Can You Eat Spinach on a GERD Diet?


 by Jerry Shaw

Spinach makes a healthy addition to a diet for people with gastroesophageal reflux disease, known as GERD. Aside from containing vitamins and minerals, spinach provides you with dietary fiber to aid digestion. Smooth digestion helps avoid acid reflux. Experiencing acid reflux more than twice a week indicates GERD.

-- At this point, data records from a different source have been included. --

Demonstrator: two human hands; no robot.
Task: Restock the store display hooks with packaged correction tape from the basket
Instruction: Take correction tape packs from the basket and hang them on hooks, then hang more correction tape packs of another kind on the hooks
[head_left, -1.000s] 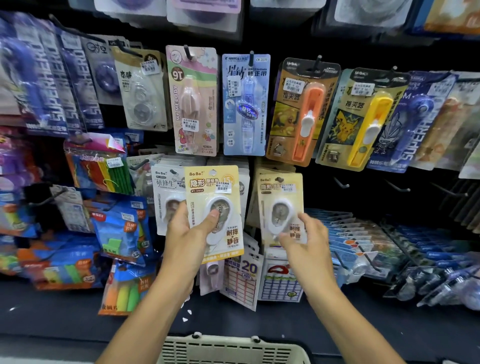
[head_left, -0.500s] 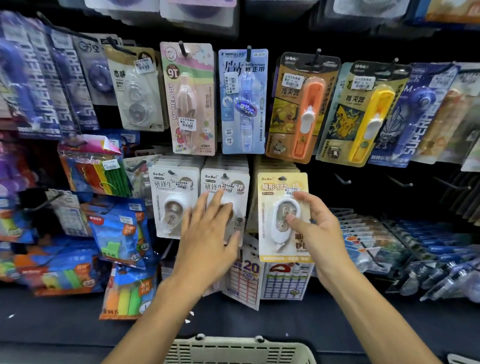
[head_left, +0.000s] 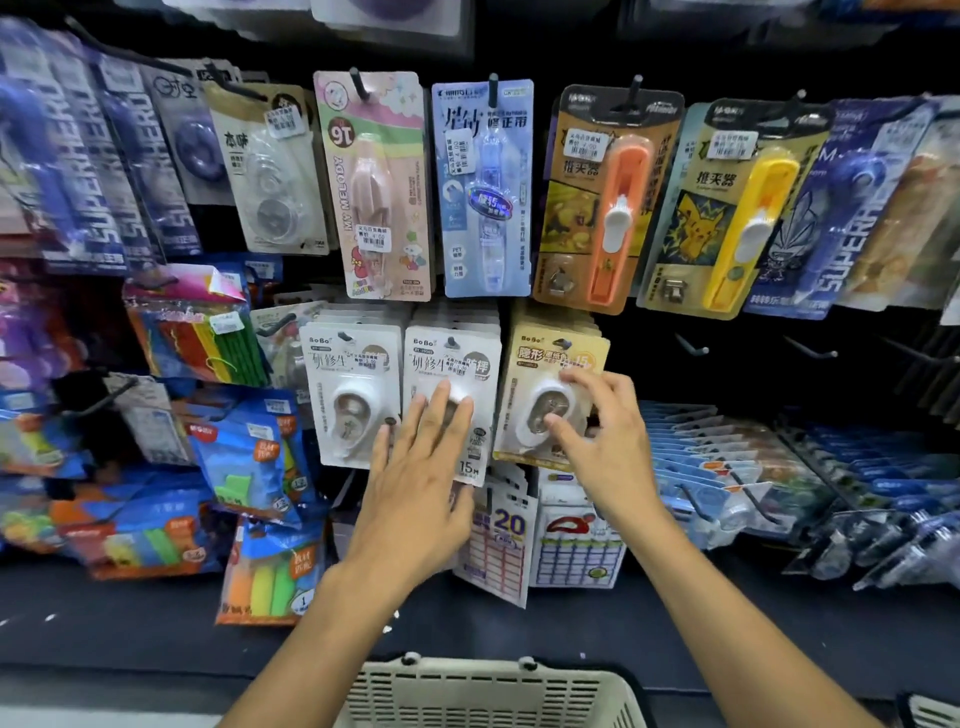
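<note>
Three stacks of BoBo correction tape packs hang side by side on hooks in the middle row. My left hand (head_left: 421, 483) lies flat with straight fingers on the middle white pack (head_left: 452, 358). Another white pack (head_left: 348, 384) hangs just left of it. My right hand (head_left: 602, 441) is on the yellow-carded pack (head_left: 545, 358), thumb under the clear blister and fingers curled over its top right. That yellow pack hangs at the front of its stack. The cream plastic basket (head_left: 488, 691) sits below my arms at the bottom edge; its contents are out of view.
Above hang longer tape and pusher packs, pink (head_left: 379, 182), blue (head_left: 483, 187), orange (head_left: 608, 202) and yellow (head_left: 727, 208). Two bare hooks (head_left: 691, 345) stick out right of the yellow stack. Sticker sheets (head_left: 576, 540) hang under my hands. Highlighter packs crowd the left.
My left hand carried a yellow pack a second ago; it now presses flat on the white stack. My right hand stays on the yellow pack, which sits further back on its hook.
</note>
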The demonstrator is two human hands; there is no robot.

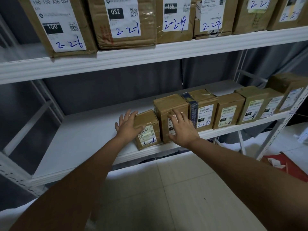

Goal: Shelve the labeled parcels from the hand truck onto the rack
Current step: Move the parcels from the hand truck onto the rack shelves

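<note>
Two hands reach in from the bottom of the frame to the lower shelf of the white rack. The left hand lies with fingers spread and fairly straight over the top left corner of the smallest parcel, marked 2-1-1, which stands at the left end of the row, right at the shelf's front edge. The right hand rests with fingers splayed flat against the front of the taller second parcel, touching the first on its right side; neither grip is curled round anything. Seven parcels appear to stand in this lower row, though the far ones at the right of the frame blur together, so the count is uncertain. On the upper shelf, across the top of the frame, six larger boxes stand side by side with handwritten labels. Left of the smallest parcel the lower shelf runs bare to the frame upright at the left. Pale floor tiles fill the bottom centre, and a red box sits at the lower right.
</note>
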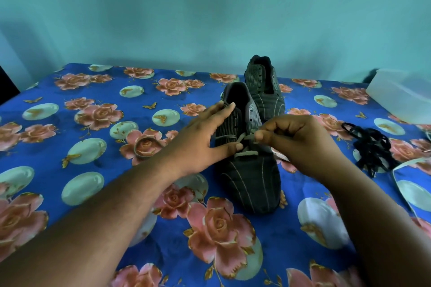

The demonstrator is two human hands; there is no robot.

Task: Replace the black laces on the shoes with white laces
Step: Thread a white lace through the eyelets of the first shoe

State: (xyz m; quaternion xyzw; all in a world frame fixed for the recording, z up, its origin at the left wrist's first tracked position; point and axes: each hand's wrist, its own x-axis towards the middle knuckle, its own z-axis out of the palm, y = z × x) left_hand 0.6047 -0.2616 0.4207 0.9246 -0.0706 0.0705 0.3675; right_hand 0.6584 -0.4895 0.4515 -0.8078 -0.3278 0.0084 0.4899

Spinach makes a healthy addition to a diet for people with gastroesophageal reflux disease, known as GERD. Aside from containing vitamins and minerals, spinach provides you with dietary fiber to aid digestion. Smooth digestion helps avoid acid reflux. Experiencing acid reflux more than twice a week indicates GERD. Medication to reduce stomach acid production reduces or prevents acid reflux. An acid reflux diet, including vegetables, helps protect against symptoms.

Eating Habits

Avoiding certain trigger foods and heavy meals can reduce the symptoms of GERD. Trigger foods can vary among individuals, but common triggers include high-fat foods, fried foods, tomato-based products, citrus fruits, chocolate, caffeine, carbonated beverages and alcohol. Trigger foods relax an esophageal muscle, so it does not contract tightly after foods enter the stomach to allow stomach acid backup into the esophagus. Large meals can delay stomach emptying and bring about more acid secretion, which increases the risk of acid reflux. Eating small, frequent meals instead of three large meals each day may reduce acid reflux symptoms.

Spinach in Diet

Spinach works effectively in an acid reflux diet, but you may want to avoid including it with heavy creams or sauces. Jackson Siegelbaum Gastroenterology recommends most vegetables in its acid reflux diet, but suggests avoiding fried or creamy style vegetables. The fatty additives may encourage acid reflux. Enjoy fresh, steamed or lightly cooked spinach without high-fat additives in your meals. Include fresh spinach with your sandwiches on whole-grain bread.

Protective Substances

Minerals in spinach include selenium and zinc. Selenium may contain properties that protect the esophagus. Frequent acid reflux from GERD may damage cells and lead to Barrett's esophagus. This disorder can result in esophageal cancer. Zinc has been found to inhibit stomach acid secretion, according to researchers at Yale University School of Medicine and the University of Basel, Switzerland. The research, published in the August 2010 issue of the "American Journal of Gastroenterology" notes that doses of zinc in 12 volunteers and in lab animals resulted in reducing gastric acid secretion.

Choosing Foods

A diet to reduce or relieve GERD symptoms includes low-fat foods, vegetables, non-citrus fruit and whole grains, such as bread, pasta and cereal. Choose lean meat with all visible fat trimmed off, poultry without skin and fish. Select low-fat and nonfat dairy products. If you experience acid reflux following a meal with spinach, consider other foods or ingredients in your meal. To find your trigger foods, keep a food diary for a week. Take note of the foods you eat and the symptoms your experience afterward to find your own triggers. You can eventually eliminate offending foods from your diet.